Three are dead, but the rest got away. I tracked them, but they sought shelter from another source. The source refused to give them up. I did my best to drive them away and protect our men. Rest assured that they won’t return.

Because they had been killed?

He studied the sticker once more, holding it close until he could make out the words.

“West Cub.” His hands tightened on the page. “The Western Cub.”

P.S. I renamed that whole area. It’s ours now.

A photo fell out from the page: two men who had led the ambush…one who had gone further to do more than an ambush. Both Bennetts.

And one of them was his brother.

Chapter 18

It was a stupid idea to do this all over again, but Anne felt time closing in on her as the days passed and nothing happened. She knew Nico was coming to terms with it and was disappearing from time to time, then coming back even more preoccupied and disturbed than the last. Not wanting to leave it all to him when she could help out, the decision echoed loudly that morning until there was no escape and she was excusing herself from planting activities.

Five o’clock,her watch read, as she stood in one of the many empty, safe forests in New York, close to where the Bennetts had shortcuts to and from the streets. But safe was never a permanent word when it came to the supernatural world, and she knew she couldn’t stay here for long.

“You have to come out tonight. Please come out. I need to see you.”

Her words fell on silent air. A breeze picked up as the sun descended, a gorgeous view that never failed to awe. It painted the sky in colors that made imagination grow rampant, captivating her in its glory. She was so absorbed that it took her a while to realize the world around her had changed, starting with the cold on her ankles. When she glanced down, the fog was everywhere, its rhythm already familiar.

“You came.”

There was no response. The shadow didn’t appear, either.

“I have more questions. Can you answer my questions?”

Anne bit her lip when the silence wasn’t broken, worrying her. She calmed her desperation and took a deep breath, then let it out slowly. After a beat, she sat on the ground—another stupid idea, but sometimes people had to make them. The fog didn’t stop dancing.

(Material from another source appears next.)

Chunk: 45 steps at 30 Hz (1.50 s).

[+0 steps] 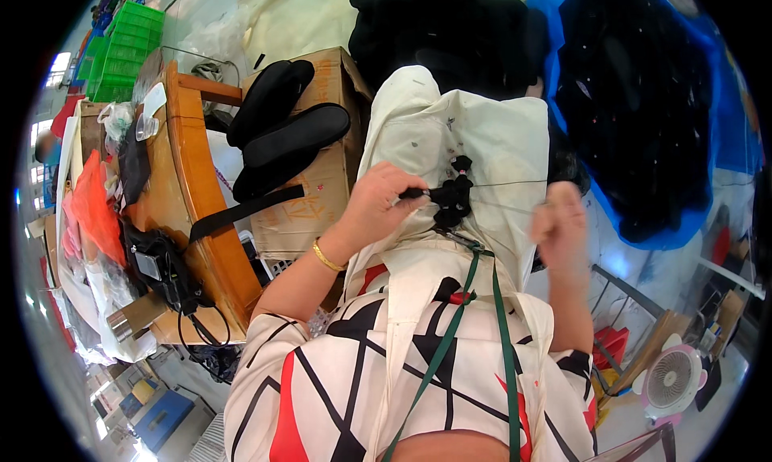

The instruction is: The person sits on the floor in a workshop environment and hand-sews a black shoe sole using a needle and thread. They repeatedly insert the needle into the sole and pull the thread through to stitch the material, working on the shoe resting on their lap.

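Left hand (pixel 381 195) pinching, right hand (pixel 559 223) blurred

The left one grips a small black piece (pixel 413 193) beside a black bundle (pixel 454 207) on the white apron (pixel 503 136). Whether the right holds anything, I cannot tell; thread (pixel 515 184) stretches toward it. Farther left, black slippers (pixel 299 135) sit on a cardboard box (pixel 297 222).
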### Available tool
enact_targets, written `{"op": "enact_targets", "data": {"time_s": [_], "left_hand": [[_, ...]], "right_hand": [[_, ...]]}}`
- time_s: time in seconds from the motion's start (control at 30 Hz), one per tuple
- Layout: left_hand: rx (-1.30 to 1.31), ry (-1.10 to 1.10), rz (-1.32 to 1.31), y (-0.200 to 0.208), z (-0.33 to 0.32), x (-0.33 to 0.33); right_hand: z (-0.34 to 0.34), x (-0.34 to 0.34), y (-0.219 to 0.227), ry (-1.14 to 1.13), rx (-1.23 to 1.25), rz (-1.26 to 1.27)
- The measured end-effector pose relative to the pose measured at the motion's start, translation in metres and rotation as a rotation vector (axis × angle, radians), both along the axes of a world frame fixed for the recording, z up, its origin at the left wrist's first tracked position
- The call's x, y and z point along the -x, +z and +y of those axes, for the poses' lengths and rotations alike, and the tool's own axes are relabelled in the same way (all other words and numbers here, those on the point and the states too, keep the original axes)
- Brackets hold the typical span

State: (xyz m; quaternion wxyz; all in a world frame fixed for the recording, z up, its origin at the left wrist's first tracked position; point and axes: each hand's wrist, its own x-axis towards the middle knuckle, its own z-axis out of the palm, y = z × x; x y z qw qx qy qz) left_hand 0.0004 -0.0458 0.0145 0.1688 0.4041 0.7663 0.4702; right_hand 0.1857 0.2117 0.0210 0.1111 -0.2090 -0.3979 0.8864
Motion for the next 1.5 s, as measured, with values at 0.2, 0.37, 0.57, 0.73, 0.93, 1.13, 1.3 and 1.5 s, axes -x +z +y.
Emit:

“Help me help you,” she declared. “Help me follow you and get answers so I can eliminate this evil you talk about. Lead me to you.”

Silence. She closed her eyes, then realized that she hadn’t done so earlier and was still her sane self. Taken aback, she gasped, then shut her mouth when she felt the wisps prick her skin as if tugging. When she returned to sight, it was to find that the fog had thinned out…and one part of it formed a line and was moving away.

“You are leading me, aren’t you?”

Again, there was no response, but she was on her feet and trailing after the line. It moved slowly, and it took her a few minutes to understand that it was hesitant to lose her and was mirroring her pace. When she went faster, so did the fog, and soon they were moving through the ins and outs of the fields and traversing from one forest area to another. The certainty that she was far away from the Bennett territory pulsed inside her, but the need to discover where she was being led overpowered it. When they passed the public park through the back and continued moving, she knew there was no turning back.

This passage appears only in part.